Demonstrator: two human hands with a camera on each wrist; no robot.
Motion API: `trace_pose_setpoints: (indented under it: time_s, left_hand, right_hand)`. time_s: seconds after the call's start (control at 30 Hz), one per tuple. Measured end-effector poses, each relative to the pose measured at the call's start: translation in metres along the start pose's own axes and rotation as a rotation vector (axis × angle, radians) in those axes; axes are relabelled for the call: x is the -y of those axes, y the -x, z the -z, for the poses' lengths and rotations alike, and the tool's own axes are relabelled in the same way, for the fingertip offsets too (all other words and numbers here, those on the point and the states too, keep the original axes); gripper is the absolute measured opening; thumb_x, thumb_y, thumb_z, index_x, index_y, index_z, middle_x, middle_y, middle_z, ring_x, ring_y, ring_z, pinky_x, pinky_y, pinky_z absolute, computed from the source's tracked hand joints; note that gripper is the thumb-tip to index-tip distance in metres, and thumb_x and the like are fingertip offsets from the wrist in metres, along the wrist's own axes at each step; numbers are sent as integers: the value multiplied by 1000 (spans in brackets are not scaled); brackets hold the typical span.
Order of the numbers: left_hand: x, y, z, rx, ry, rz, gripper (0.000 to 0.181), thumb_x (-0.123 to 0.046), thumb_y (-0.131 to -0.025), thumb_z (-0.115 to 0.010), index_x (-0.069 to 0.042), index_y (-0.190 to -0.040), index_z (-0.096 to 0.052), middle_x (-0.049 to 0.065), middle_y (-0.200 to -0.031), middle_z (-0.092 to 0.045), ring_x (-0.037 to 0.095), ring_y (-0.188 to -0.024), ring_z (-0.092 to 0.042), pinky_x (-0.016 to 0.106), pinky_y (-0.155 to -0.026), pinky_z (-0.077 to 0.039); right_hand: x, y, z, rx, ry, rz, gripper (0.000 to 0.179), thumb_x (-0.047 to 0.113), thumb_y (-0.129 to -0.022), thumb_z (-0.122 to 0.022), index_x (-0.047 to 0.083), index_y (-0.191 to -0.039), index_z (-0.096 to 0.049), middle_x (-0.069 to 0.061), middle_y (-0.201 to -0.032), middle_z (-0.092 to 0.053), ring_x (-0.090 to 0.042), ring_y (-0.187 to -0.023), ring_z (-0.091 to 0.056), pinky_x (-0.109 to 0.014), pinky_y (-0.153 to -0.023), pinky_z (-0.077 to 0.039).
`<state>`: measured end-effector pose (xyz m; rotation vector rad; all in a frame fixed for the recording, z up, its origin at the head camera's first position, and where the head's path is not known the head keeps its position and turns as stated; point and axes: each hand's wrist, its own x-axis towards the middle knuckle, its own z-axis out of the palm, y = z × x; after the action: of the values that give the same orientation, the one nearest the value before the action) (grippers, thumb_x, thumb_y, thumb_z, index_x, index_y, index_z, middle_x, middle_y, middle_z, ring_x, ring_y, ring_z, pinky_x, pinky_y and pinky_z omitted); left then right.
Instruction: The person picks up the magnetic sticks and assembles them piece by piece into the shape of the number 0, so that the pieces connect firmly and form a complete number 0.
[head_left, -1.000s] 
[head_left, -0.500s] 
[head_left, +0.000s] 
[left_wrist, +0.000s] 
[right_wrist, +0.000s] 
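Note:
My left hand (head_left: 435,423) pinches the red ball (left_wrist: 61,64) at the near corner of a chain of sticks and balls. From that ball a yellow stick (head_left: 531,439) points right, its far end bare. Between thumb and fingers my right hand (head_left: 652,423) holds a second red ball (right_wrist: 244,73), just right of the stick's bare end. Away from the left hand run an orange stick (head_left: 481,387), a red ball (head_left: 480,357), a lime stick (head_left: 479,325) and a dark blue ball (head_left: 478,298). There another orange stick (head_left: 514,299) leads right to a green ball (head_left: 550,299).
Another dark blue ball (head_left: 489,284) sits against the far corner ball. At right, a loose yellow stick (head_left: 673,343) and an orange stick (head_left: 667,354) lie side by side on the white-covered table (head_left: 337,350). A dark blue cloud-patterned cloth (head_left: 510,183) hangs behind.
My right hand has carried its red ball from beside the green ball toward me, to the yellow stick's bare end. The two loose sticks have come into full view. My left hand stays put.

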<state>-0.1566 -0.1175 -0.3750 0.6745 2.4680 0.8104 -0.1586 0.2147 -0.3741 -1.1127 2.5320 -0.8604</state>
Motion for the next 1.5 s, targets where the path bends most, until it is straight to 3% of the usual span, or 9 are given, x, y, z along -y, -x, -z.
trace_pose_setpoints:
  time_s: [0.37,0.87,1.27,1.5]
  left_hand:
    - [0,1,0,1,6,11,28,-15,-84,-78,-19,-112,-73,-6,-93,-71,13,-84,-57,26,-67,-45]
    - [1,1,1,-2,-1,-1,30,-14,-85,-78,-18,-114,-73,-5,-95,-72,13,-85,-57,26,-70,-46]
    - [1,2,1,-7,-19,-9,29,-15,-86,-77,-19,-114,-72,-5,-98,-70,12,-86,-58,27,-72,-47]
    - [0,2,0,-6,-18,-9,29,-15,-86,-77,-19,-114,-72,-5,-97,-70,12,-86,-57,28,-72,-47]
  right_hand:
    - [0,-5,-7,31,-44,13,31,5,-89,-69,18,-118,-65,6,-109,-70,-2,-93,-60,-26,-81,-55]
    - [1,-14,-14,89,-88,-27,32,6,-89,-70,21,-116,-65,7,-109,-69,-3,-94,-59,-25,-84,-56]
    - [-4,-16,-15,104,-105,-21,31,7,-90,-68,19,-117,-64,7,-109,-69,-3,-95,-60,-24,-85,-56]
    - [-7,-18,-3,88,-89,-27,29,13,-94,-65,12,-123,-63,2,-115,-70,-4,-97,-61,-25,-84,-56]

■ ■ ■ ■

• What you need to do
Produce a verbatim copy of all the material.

• Output of the exercise
Demonstrator: two human hands with a camera on each wrist; no robot.
Motion API: `trace_pose_setpoints: (indented under it: time_s, left_hand, right_hand)`. time_s: seconds after the call's start (control at 30 Hz), one per tuple. Measured end-effector poses, each relative to the pose measured at the call's start: translation in metres along the start pose's own axes and rotation as a rotation vector (axis × angle, radians) in those axes; axes are relabelled for the call: x is the -y of those axes, y the -x, z the -z, for the poses' lengths and rotations alike, and the tool's own axes are relabelled in the same way, for the fingertip offsets too (all other words and numbers here, those on the point and the states too, keep the original axes); gripper is the absolute measured opening; thumb_x, thumb_y, thumb_z, index_x, index_y, index_z, middle_x, middle_y, middle_z, ring_x, ring_y, ring_z, pinky_x, pinky_y, pinky_z absolute, computed from the source's tracked hand joints; note that gripper is the thumb-tip to index-tip distance in metres, and thumb_x and the like are fingertip offsets from the wrist in metres, along the wrist's own axes at each step; numbers are sent as integers: the value multiplied by 1000 (spans in brackets are not scaled); brackets hold the typical span.
Order of the numbers: left_hand: x, y, z, rx, ry, rz, gripper (0.000 to 0.181), thumb_x (-0.123 to 0.046), thumb_y (-0.131 to -0.025), thumb_z (-0.115 to 0.010), index_x (-0.069 to 0.042), index_y (-0.190 to -0.040), index_z (-0.096 to 0.052), middle_x (-0.049 to 0.065), middle_y (-0.200 to -0.031), middle_z (-0.092 to 0.045), ring_x (-0.037 to 0.095), ring_y (-0.188 to -0.024), ring_z (-0.092 to 0.042), pinky_x (-0.016 to 0.106), pinky_y (-0.155 to -0.026), pinky_z (-0.077 to 0.039); right_hand: x, y, z, rx, ry, rz, gripper (0.000 to 0.179), thumb_x (-0.047 to 0.113), thumb_y (-0.129 to -0.022), thumb_z (-0.122 to 0.022), index_x (-0.047 to 0.083), index_y (-0.191 to -0.039), index_z (-0.096 to 0.049), middle_x (-0.069 to 0.061), middle_y (-0.201 to -0.032), middle_z (-0.092 to 0.053), ring_x (-0.090 to 0.042), ring_y (-0.187 to -0.023), ring_z (-0.091 to 0.056), pinky_x (-0.109 to 0.014), pinky_y (-0.153 to -0.023), pinky_z (-0.077 to 0.039).
`<state>`: measured end-effector pose (xyz m; rotation vector rad; all in a frame fixed for the recording, z up, its origin at the head camera's first position, and where the head's path is not known the head keeps its position and turns as stated; point and axes: each hand's wrist, its own x-axis towards the middle knuckle, its own z-axis out of the palm, y = z × x; after the action: of the values that give the same orientation, the one nearest the value before the action) (grippers, thumb_x, thumb_y, thumb_z, index_x, index_y, index_z, middle_x, middle_y, middle_z, ring_x, ring_y, ring_z, pinky_x, pinky_y and pinky_z omitted); left then right.
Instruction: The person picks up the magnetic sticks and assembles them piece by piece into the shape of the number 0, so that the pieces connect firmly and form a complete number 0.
[head_left, -1.000s] 
[head_left, -0.500s] 
[head_left, +0.000s] 
[left_wrist, +0.000s] 
[right_wrist, +0.000s] 
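Note:
My left hand (head_left: 435,423) pinches the red ball (left_wrist: 61,64) at the near corner of a chain of sticks and balls. From that ball a yellow stick (head_left: 531,439) points right, its far end bare. Between thumb and fingers my right hand (head_left: 652,423) holds a second red ball (right_wrist: 244,73), just right of the stick's bare end. Away from the left hand run an orange stick (head_left: 481,387), a red ball (head_left: 480,357), a lime stick (head_left: 479,325) and a dark blue ball (head_left: 478,298). There another orange stick (head_left: 514,299) leads right to a green ball (head_left: 550,299).
Another dark blue ball (head_left: 489,284) sits against the far corner ball. At right, a loose yellow stick (head_left: 673,343) and an orange stick (head_left: 667,354) lie side by side on the white-covered table (head_left: 337,350). A dark blue cloud-patterned cloth (head_left: 510,183) hangs behind.
My right hand has carried its red ball from beside the green ball toward me, to the yellow stick's bare end. The two loose sticks have come into full view. My left hand stays put.
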
<state>-0.1566 -0.1175 -0.3750 0.6745 2.4680 0.8104 -0.1586 0.2147 -0.3741 -1.1127 2.5320 -0.8604</state>
Motion for the next 1.5 s, targets where the path bends most, until it is straight to 3% of the usual span, or 9 are given, x, y, z along -y, -x, -z.
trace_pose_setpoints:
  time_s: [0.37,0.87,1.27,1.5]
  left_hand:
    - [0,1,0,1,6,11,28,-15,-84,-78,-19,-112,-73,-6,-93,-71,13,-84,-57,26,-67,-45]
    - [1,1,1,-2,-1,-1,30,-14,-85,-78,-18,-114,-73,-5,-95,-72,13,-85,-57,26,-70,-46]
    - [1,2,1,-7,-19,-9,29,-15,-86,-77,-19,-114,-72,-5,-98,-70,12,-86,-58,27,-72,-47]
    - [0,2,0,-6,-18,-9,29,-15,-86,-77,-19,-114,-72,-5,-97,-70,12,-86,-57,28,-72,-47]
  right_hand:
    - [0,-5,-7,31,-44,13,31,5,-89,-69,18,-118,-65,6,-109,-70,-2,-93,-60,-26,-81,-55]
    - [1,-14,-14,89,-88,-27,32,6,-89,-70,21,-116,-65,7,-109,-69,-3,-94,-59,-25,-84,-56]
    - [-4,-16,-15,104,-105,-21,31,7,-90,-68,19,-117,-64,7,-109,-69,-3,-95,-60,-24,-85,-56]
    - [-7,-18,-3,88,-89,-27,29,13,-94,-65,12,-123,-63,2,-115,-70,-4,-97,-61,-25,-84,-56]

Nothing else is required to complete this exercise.